__TO DO__:
Pull every line containing "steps" from the listing below.

__AVAILABLE DATA__:

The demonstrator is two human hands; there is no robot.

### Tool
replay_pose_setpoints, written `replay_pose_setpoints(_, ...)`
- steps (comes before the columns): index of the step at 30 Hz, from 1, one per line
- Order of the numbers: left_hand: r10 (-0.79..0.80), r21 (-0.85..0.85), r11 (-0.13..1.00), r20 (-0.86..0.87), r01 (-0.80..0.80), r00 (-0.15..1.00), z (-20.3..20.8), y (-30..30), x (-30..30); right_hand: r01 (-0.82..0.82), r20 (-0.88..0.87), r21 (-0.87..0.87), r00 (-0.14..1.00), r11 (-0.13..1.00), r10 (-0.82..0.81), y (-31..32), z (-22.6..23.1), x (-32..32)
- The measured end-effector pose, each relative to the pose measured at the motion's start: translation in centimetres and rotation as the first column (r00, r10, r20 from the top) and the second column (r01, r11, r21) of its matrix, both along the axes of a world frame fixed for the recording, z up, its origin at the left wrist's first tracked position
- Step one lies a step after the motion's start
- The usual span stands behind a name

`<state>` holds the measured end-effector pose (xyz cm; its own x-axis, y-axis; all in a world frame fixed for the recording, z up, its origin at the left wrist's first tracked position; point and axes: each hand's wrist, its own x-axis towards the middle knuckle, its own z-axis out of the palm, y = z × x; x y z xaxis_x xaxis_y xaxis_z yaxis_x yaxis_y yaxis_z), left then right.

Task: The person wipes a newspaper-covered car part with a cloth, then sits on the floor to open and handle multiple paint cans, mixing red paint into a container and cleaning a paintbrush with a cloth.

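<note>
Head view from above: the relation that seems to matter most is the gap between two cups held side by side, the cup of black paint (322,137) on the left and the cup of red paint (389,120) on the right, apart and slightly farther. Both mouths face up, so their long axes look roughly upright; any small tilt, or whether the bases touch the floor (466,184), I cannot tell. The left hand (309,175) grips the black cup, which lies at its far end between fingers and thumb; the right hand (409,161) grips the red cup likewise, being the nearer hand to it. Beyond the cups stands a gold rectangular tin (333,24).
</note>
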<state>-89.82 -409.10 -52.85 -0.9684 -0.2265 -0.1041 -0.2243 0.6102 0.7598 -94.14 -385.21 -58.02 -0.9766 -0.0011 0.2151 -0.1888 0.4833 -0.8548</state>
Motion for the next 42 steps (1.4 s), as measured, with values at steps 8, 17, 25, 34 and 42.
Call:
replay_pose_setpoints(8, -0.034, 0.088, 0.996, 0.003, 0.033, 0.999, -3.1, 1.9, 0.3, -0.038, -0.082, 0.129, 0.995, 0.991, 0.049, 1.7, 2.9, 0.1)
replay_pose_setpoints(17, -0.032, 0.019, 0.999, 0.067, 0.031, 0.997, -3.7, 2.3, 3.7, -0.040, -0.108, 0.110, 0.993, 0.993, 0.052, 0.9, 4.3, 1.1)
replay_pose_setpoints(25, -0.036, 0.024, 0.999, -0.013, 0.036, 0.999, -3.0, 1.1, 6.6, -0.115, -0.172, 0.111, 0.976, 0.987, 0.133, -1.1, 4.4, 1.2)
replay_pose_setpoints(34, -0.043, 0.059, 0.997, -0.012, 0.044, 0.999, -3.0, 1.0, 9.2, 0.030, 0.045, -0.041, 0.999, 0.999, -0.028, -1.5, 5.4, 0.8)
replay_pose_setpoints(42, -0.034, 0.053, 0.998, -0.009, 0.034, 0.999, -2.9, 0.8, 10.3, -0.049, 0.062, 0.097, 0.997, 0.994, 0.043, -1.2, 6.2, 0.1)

__RESPONSE BELOW__:
- steps (comes before the columns): index of the step at 30 Hz, from 1, one per line
Motion for the next 42 steps (1.4 s), as measured, with values at steps 8, 17, 25, 34 and 42.

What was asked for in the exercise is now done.